"Hit the Road – Jaddeh Khaki" ist eine Fluchtgeschichte, die zugleich Familienkomödie und politische Allegorie ist. Mutter, Vater, erwachsener Sohn, kleiner Bruder und Hund – alle ohne Namen – sind auf dem Weg zur nördlichen Grenze. Was sie dort genau vorhaben, bleibt zunächst unklar. Das Interessante ist, wie Panah Panahi diese Reise erzählt. Wie auf jeder Autofahrt wird gestritten, diskutiert. Der kleine Bruder ist aufgedreht, sorgt aber auch für gute Laune bei ansonsten eher gedrückter Stimmung. Der Vater hat ein gebrochenes Bein, die Mutter macht sich Sorgen und der erwachsene Sohn ist auffallend still.
In der langen Tradition des iranischen Kinos ist "Hit the Road" ein Roadmovie. Hier orientiert sich Panah Panahi in seinem Debüt an seinem berühmten Vater Jafar, aber auch an den vielen iranischen Arthouse-Filmen anderer Regisseure. Im Auto gibt es die Freiheit, die es seit der Islamischen Revolution sonst fast nirgendwo außerhalb der eigenen vier Wände mehr gibt. Und auch die Fahrt in den Norden hat etwas mit der politischen Repression im Land zu tun.

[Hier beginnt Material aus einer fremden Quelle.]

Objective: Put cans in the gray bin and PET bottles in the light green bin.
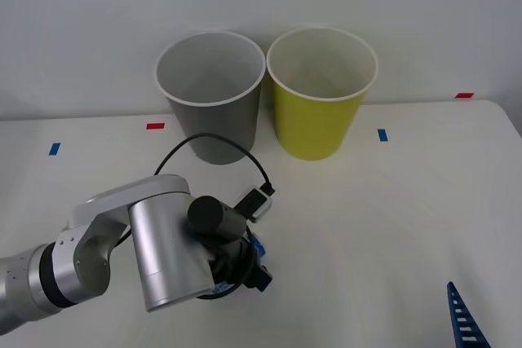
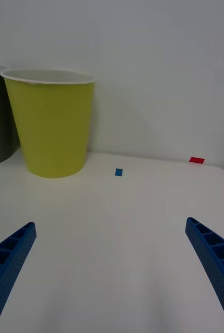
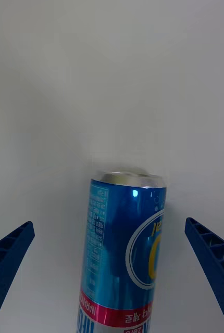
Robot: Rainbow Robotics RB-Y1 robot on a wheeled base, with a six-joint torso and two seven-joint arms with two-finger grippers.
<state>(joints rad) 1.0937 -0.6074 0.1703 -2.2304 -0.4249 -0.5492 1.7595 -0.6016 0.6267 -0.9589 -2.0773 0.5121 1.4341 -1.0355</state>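
Blue drinks can (image 3: 123,255) lying between open left end effector (image 3: 112,270) fingers, ungripped. Pre-grasp; next close, lift, carry to gray bin (image 1: 210,95). Right end effector (image 2: 112,270) open, idle.

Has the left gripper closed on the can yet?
No: in the left wrist view the blue can lies between the left gripper's spread fingers, with white table showing on both sides.

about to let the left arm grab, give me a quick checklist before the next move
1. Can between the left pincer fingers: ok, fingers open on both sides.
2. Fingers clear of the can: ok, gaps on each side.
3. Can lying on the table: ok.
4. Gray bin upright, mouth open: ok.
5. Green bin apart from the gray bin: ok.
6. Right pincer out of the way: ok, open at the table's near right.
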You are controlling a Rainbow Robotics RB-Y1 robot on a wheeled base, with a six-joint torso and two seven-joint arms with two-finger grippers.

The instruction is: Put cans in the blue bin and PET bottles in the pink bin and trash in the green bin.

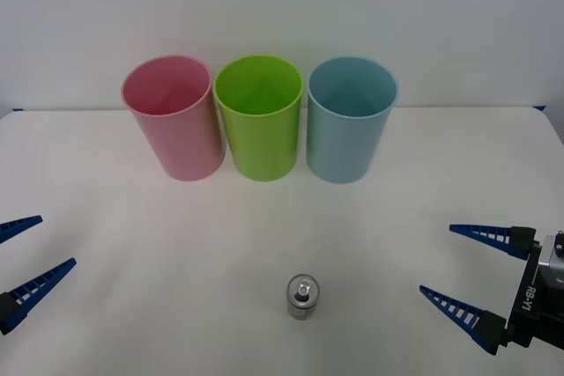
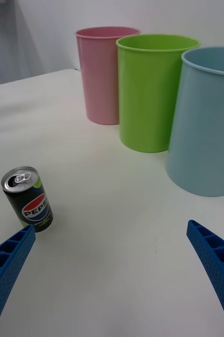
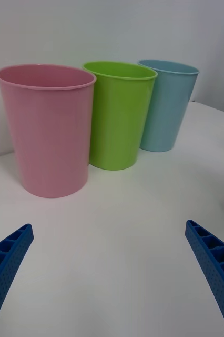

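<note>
Both hands low over the table (image 1: 132,244), fingers spread, empty: left hand (image 1: 22,257); right hand (image 1: 449,261) beside can (image 1: 301,297)

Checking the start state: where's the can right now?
In the front view the can stands upright on the white table, near the front edge, just right of centre. It is well in front of the green bin and nearer the right gripper.

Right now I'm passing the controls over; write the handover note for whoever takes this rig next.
Left claw: open, holding nothing, at the table's left near edge.
Right claw: open, holding nothing, at the right near edge.
Pepsi can: upright on the table's near centre, between the claws, closer to the right one, untouched.
Bins upright in a row at the back: pink bin left, green bin middle, blue bin right.
Done: nothing binned yet.
Left: can into the blue bin.
</note>
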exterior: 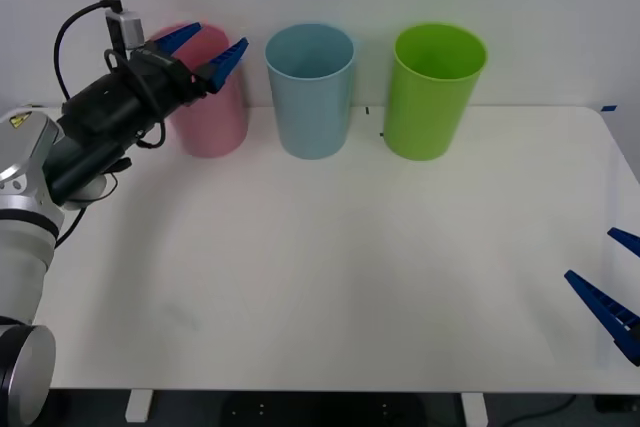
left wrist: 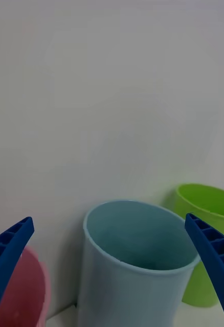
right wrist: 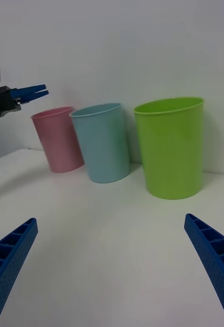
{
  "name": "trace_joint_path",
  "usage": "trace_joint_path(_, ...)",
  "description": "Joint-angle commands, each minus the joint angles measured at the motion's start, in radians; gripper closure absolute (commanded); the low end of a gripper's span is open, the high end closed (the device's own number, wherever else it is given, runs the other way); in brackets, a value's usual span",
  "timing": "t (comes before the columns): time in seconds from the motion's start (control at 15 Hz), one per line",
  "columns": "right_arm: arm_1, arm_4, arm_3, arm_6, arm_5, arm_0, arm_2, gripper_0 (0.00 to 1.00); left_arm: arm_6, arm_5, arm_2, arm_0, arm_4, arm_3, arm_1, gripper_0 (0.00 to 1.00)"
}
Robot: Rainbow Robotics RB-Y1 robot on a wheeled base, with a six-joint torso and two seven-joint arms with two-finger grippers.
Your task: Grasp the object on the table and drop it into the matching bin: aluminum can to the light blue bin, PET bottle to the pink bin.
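Spanning the scene, the white surface (exterior: pixel 350 267) is carrying the pink bin (exterior: pixel 212 122), light blue bin (exterior: pixel 310 92) and green bin (exterior: pixel 433 92). Hovering raised beside the pink bin, the left gripper (exterior: pixel 205 50) is holding its jaws apart and empty; the right gripper (exterior: pixel 612 282) is waiting low, jaws apart. No can is visible anywhere, so it is probably already binned; a clean retreat likely means lifting clear of the rims.

The table (exterior: pixel 330 277) is wide, flat and white, with round corners. Three tall round plastic bins stand on it in a row near the far edge, close to the wall. The pink bin (exterior: pixel 212 112) is on the left. The light blue bin (exterior: pixel 310 92) is in the middle, near the pink one. The green bin (exterior: pixel 434 92) is on the right, a little apart from the blue one
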Motion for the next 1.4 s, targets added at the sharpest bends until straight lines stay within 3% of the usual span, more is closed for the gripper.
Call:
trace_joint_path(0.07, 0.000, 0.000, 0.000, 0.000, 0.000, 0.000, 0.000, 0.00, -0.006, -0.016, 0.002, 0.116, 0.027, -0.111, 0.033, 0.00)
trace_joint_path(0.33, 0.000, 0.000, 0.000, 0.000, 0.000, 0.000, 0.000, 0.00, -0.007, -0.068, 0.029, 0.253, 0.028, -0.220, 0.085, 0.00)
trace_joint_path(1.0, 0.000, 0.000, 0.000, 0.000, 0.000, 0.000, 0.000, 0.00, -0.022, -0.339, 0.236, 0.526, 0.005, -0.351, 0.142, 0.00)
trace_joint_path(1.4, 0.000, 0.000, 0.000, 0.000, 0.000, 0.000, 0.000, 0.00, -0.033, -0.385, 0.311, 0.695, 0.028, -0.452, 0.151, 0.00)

Den Kontext Geschichte liefert also das theokratische Regime selbst, dem die neue Generation an Filmemachenden seit den jüngsten Protesten zunehmend ein Dorn im Auge ist. Gerade erst wurden unerlaubte Festivalteilnahmen im Ausland unter Strafe gestellt. Ali Ahmadzadeh gewann in Abwesenheit mit "Mantagheye Bohrani" den Goldenen Leoparden von Locarno, Regiekollege Saeed Roustaee wurde für "Leila's Brothers" verurteilt, den er 2022 in Cannes zeigte.

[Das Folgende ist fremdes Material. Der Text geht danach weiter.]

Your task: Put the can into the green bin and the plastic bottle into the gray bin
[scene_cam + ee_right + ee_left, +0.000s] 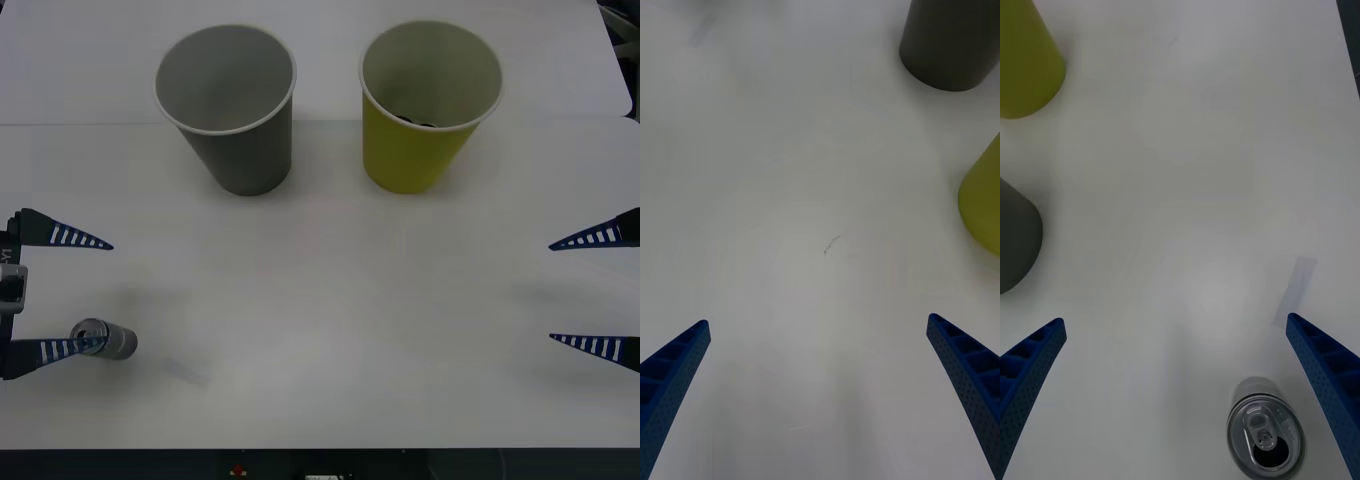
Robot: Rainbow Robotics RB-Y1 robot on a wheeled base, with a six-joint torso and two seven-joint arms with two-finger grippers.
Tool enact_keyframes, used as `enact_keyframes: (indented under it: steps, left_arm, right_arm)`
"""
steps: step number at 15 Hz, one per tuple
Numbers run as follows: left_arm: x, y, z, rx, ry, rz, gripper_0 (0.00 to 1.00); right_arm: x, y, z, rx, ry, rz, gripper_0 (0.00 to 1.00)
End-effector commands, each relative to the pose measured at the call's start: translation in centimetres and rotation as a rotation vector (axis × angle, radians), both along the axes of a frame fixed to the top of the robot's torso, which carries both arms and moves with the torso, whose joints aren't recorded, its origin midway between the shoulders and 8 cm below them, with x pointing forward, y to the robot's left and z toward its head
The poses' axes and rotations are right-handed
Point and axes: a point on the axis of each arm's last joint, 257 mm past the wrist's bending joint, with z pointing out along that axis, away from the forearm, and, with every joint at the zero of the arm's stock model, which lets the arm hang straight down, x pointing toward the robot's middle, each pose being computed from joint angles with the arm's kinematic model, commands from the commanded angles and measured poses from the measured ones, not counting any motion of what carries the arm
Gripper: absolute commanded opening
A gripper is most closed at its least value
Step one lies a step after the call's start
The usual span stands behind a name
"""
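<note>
The can [112, 341] lies on its side on the white table [330, 300] at the front left, its silver top [1265, 441] facing my left wrist. My left gripper [108, 294] is open around it. The can rests just inside the finger nearer the table's front edge [1326, 375], and nothing grips it. At the back stand the gray bin [232, 110], left of centre, and the green bin [425, 105], right of centre. A dark shape shows low inside the green bin. My right gripper [550, 292] hangs open at the right edge with nothing between its fingers. The plastic bottle is out of view.
Both bins also show at the edges of the wrist views: the gray bin [951, 45] [1015, 240] and the green bin [983, 202] [1026, 64]. The table's front edge runs along the bottom of the front view. A wide stretch of bare tabletop separates the two grippers.
</note>
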Motion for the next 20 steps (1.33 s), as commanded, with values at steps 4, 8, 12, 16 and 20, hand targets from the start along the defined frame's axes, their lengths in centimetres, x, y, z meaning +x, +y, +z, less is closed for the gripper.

Panahi war 2021 mit "Hit the Road" dort zu Gast gewesen. Es ist erstaunlich, wie sehr sich Filmemachende aus dem Iran, ob im Exil oder noch im Land, von den schwierigen Bedingungen inspirieren lassen und daraus originelle und teils witzige, unterhaltsame Geschichten formen. "Hit the Road" ist eine davon, und auch die junge Generation im Hause Panahi beweist damit ihr Können.